My research on female adult caregivers of older parents or siblings shows that it is not unusual for them to have forsaken a career or even marriage. They risk facing a lifetime of domestic nursing followed by a lonely and impoverished old age. And all this with no accounted measure of personal sacrifice.
Some solutions
In identifying the gendered stresses of caregivers, attention also needs to be given to anxieties about the future, stemming from the anticipated deterioration in the health or mobility of the patient, the lack of services and the desire to avoid being obliged to relatives or friends or neighbours.
Some longitudinal studies conducted abroad on caregivers indicate the prevalence of socio-psychological ills, long after the caregiving ends.
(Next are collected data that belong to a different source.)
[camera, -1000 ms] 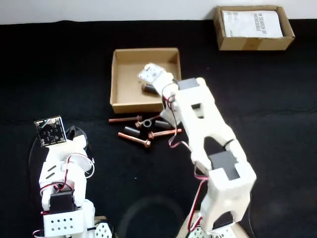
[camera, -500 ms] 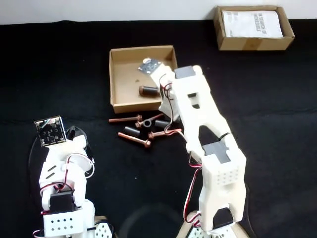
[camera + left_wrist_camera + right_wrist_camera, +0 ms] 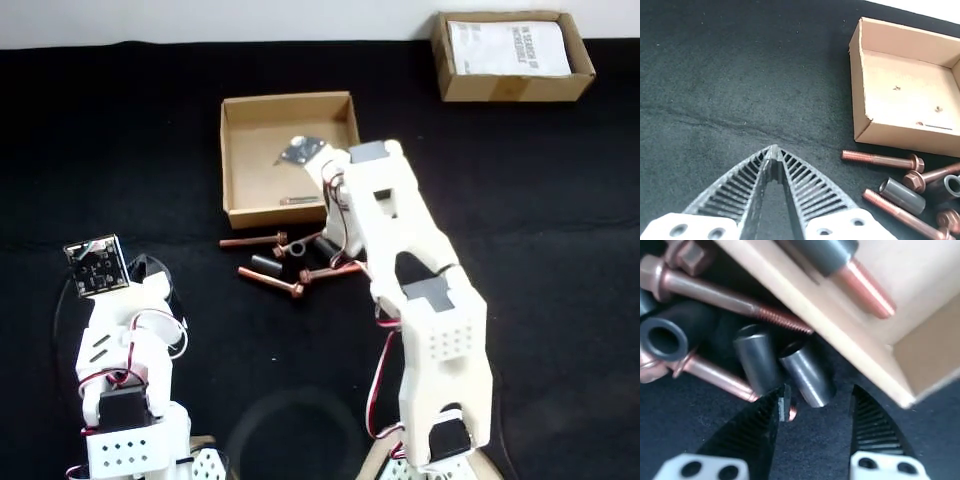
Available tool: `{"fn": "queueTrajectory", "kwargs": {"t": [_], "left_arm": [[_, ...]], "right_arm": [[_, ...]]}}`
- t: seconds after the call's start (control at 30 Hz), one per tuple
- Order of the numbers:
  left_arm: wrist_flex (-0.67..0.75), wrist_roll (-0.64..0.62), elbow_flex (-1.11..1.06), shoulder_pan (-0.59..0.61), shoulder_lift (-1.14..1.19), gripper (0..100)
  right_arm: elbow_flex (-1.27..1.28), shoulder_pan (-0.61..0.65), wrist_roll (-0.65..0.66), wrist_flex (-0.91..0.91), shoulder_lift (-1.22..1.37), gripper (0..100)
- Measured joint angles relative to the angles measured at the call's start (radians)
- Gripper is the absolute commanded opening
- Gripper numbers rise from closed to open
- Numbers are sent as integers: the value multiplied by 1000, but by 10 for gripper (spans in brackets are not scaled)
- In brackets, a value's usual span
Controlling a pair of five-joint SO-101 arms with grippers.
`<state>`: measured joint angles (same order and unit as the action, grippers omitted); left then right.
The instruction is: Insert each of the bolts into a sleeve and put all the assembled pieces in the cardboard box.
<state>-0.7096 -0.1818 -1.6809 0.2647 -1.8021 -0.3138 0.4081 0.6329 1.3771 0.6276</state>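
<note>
sleeve (image 3: 807, 374) just beside cardboard box (image 3: 840, 342) wall, right gripper (image 3: 818, 394) spread astride it

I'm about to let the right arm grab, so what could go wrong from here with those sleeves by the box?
The open right gripper frames the end of one sleeve lying right beside a second sleeve; closing might pinch both or knock one away. One finger is near the cardboard box wall and may nudge it.
</note>
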Motion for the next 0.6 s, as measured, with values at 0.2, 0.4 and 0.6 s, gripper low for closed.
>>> {"fn": "queueTrajectory", "kwargs": {"t": [0.2,0.4,0.6], "left_arm": [[0,0,0,0,0,9],[0,0,0,0,0,9],[0,0,0,0,0,9]], "right_arm": [[-2,2,2,-66,26,180],[-12,9,58,-80,32,80],[-43,12,301,-92,37,6]]}}
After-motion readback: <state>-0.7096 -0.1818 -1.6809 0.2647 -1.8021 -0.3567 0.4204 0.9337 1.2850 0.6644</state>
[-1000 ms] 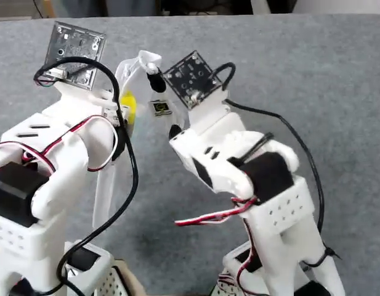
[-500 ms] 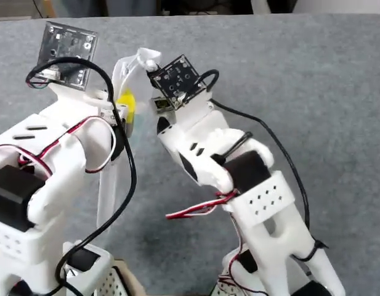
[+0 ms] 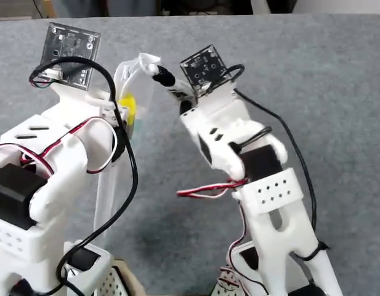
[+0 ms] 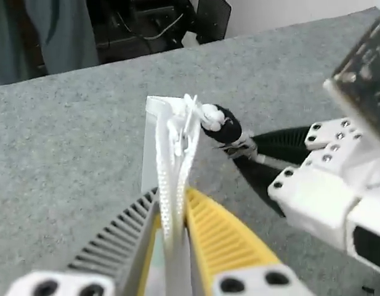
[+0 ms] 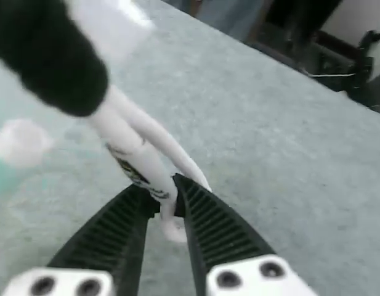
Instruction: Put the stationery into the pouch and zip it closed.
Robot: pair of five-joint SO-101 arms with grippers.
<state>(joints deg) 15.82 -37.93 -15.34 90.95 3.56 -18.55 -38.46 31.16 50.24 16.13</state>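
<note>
The pouch (image 3: 107, 185) is a translucent white strip held on edge above the table. My left gripper (image 3: 124, 110) is shut on its zipper edge, with the grey and yellow fingers pinching the zipper tape (image 4: 171, 160) of the pouch. The zipper pull (image 4: 188, 117) sits at the far end. My right gripper (image 3: 183, 98) is shut on a white pen (image 3: 172, 86) with a black cap (image 5: 48, 58). In the left wrist view the pen's capped end (image 4: 222, 126) lies right beside the pouch's far corner. My right gripper (image 5: 167, 192) pinches the pen's lower barrel.
Grey felt table (image 3: 337, 80) stretches open to the right and beyond the pouch. Both arm bases and their cables (image 3: 208, 188) crowd the near side. Dark furniture stands past the table's far edge.
The right arm swung left toward the pouch, then back right and farther away, carrying the pen; its capped end now points at the pouch's far corner. The left arm has barely moved.
</note>
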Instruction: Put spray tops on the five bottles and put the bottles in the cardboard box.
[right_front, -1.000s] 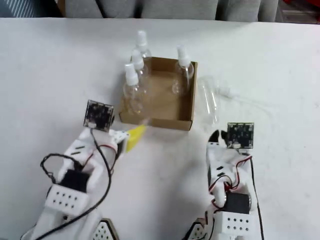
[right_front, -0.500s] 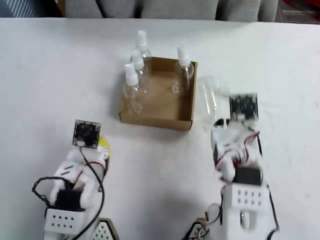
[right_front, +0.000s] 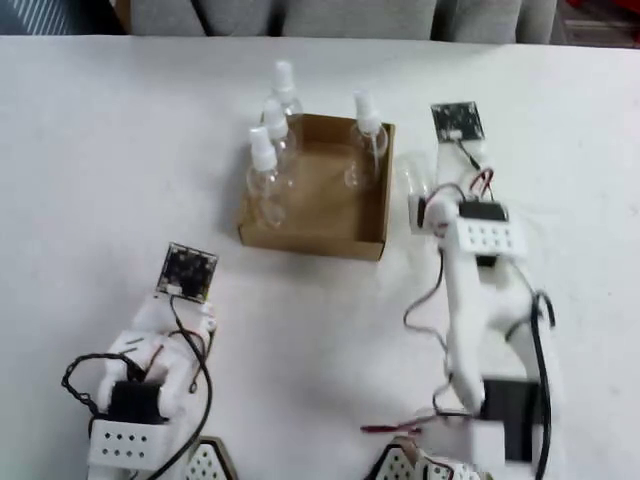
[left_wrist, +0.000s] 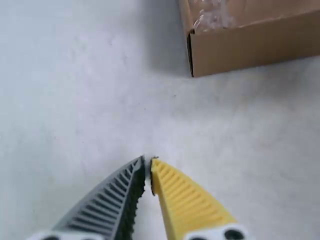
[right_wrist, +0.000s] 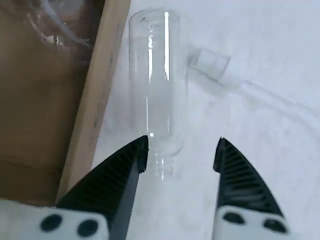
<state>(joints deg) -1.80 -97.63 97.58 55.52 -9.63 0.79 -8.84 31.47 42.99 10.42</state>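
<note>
The open cardboard box (right_front: 362, 240) sits mid-table. Several clear bottles with white spray tops stand along its left and back sides, such as one (right_front: 264, 178) at the left wall and one (right_front: 366, 142) at the back right corner. An uncapped clear bottle (right_wrist: 157, 90) lies on the table beside the box's right wall (right_wrist: 98, 100), neck toward my right gripper (right_wrist: 181, 147). That gripper is open, its black fingers either side of the neck. A loose spray top (right_wrist: 209, 62) with its tube lies just beyond. My left gripper (left_wrist: 148, 162) is shut with nothing in it, low over bare table before the box corner (left_wrist: 235, 47).
The right arm (right_front: 480, 290) stretches along the box's right side and covers part of the lying bottle (right_front: 412, 185). The left arm (right_front: 150, 350) sits back near the table's front edge. White table lies open to the far left and far right.
My right arm has stretched forward from the front edge to the lying bottle. My left arm has pulled back from the box's front left corner toward the front edge.
</note>
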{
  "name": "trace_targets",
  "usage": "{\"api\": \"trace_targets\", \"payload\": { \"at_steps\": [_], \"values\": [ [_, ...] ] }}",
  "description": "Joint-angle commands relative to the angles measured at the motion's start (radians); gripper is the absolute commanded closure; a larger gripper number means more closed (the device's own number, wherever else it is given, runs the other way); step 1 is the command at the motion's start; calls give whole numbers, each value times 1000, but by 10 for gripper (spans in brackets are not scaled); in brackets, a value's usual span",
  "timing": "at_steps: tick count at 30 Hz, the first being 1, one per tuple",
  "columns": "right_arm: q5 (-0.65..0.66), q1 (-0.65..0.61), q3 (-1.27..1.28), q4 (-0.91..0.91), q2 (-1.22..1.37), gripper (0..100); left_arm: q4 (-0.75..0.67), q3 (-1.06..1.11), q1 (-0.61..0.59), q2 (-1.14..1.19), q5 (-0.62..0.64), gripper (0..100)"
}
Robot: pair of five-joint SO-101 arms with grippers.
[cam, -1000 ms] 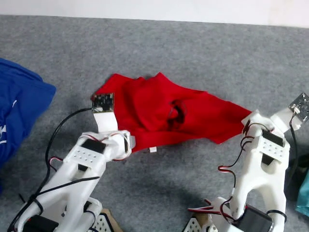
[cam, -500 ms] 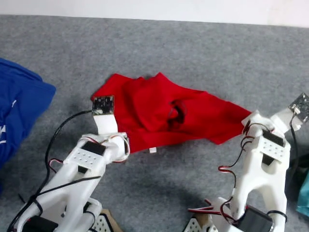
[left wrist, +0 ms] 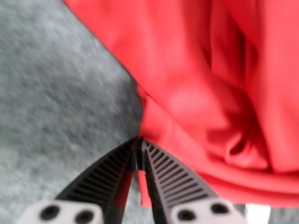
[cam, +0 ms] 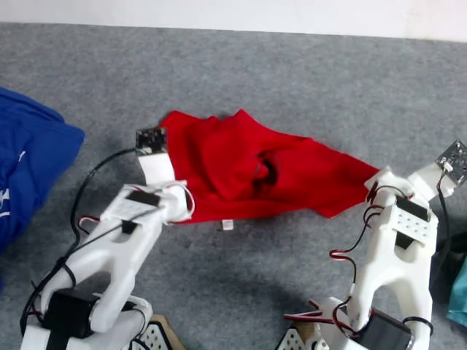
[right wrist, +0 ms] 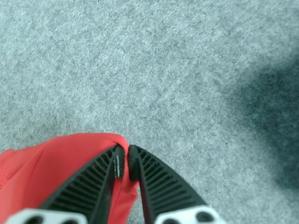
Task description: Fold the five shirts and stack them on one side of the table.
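Observation:
A red shirt (cam: 252, 168) lies crumpled across the middle of the grey table. My left gripper (left wrist: 140, 151) is shut on the red shirt (left wrist: 210, 93), pinching its edge at the shirt's left front side. In the high view the left arm (cam: 139, 219) stands over that edge. My right gripper (right wrist: 125, 161) is shut on the red shirt (right wrist: 56, 172) at its right tip, beside the right arm (cam: 401, 219). A blue shirt (cam: 29, 168) lies in a heap at the table's left edge.
A white tag (cam: 227, 225) pokes out under the red shirt's front edge. A teal cloth (cam: 460, 292) shows at the right edge. Bare grey felt (cam: 292, 73) stretches behind the red shirt up to the far white edge.
My left arm has swung to the left and slightly back, pulling the red shirt's left front edge with it. The right arm has kept still.

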Motion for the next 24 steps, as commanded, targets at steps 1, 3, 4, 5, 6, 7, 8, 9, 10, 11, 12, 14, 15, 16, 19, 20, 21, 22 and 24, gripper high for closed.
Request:
{"api": "trace_targets", "payload": {
  "at_steps": [1, 3, 4, 5, 6, 7, 8, 9, 10, 11, 12, 14, 15, 16, 19, 20, 21, 22, 24],
  "values": [
    [15, -10, -19, 7, -30, 991, -12, -94, -70, -4, 6, 994],
    [15, -10, -19, 7, -30, 991, -12, -127, -97, -13, 8, 994],
    [15, -10, -19, 7, -30, 991, -12, -147, -119, -16, 8, 994],
    [15, -10, -19, 7, -30, 991, -12, -170, -145, -19, 9, 994],
    [15, -10, -19, 7, -30, 991, -14, -194, -170, -19, 9, 994],
    [15, -10, -19, 7, -30, 991, -14, -219, -196, -15, 12, 994],
    [15, -13, -19, 7, -30, 991, -14, -242, -219, -12, 26, 994],
    [15, -18, -19, 7, -30, 991, -17, -262, -239, -12, 52, 994],
    [15, -21, -19, 7, -28, 991, -17, -275, -257, -12, 78, 994],
    [15, -27, -19, 7, -28, 991, -17, -292, -274, -12, 98, 994],
    [15, -28, -19, 7, -28, 991, -17, -309, -283, -12, 110, 994],
    [15, -30, -19, 7, -27, 991, -18, -326, -286, -10, 112, 994],
    [15, -30, -19, 7, -27, 991, -18, -326, -280, -10, 112, 994],
    [15, -30, -19, 7, -25, 991, -18, -323, -271, -10, 112, 993],
    [17, -30, -18, 7, -24, 991, -18, -280, -254, -10, 110, 992],
    [17, -30, -18, 7, -24, 991, -14, -266, -254, -12, 110, 992],
    [17, -30, -18, 7, -24, 991, -11, -252, -252, -15, 110, 987],
    [17, -30, -18, 7, -22, 991, -3, -232, -252, -18, 110, 970],
    [17, -31, -18, 7, -22, 991, 51, -202, -252, -21, 109, 889]
  ]
}}
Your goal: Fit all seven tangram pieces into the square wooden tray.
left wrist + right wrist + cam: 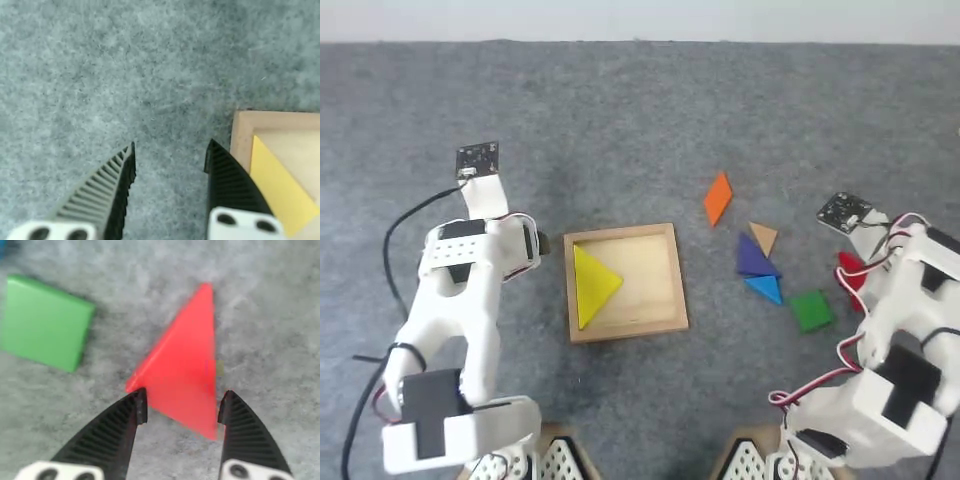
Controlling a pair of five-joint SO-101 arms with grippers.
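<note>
Red triangle piece [182, 360] lying flat on grey carpet [270, 305], right gripper [185, 399] over it with two black ribbed fingers [125, 420] spread apart on both sides, green square piece [45, 322] near the triangle, not touching it

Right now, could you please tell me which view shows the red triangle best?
The right wrist view: the red triangle lies nearly whole at the open right gripper. The high view catches a sliver beside that arm.

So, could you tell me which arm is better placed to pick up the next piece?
Probably the right: the right gripper is open over the red triangle, with the green square close by. The left gripper hangs open over bare carpet beside the wooden tray.
</note>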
Reducing the burden of care may mean developing appropriate, relevant and useful services that maintain family and personal relationships and are home-centric and sensitive to the changing needs of the male and female caregivers.
An important step would be gearing up on services of counselling and respite care, that are now becoming available in India, too, through local and national support and advocacy groups of the different chapters of ARDSI and other NGOs like Development, Welfare and Research Foundation and Dignity Dialogue. By moving AD from the invisible to visible status — it is important that families acknowledge the disease — and through an engendered understanding of the situation, the lives of hundreds of thousands of faceless family carers can be transformed immeasurably.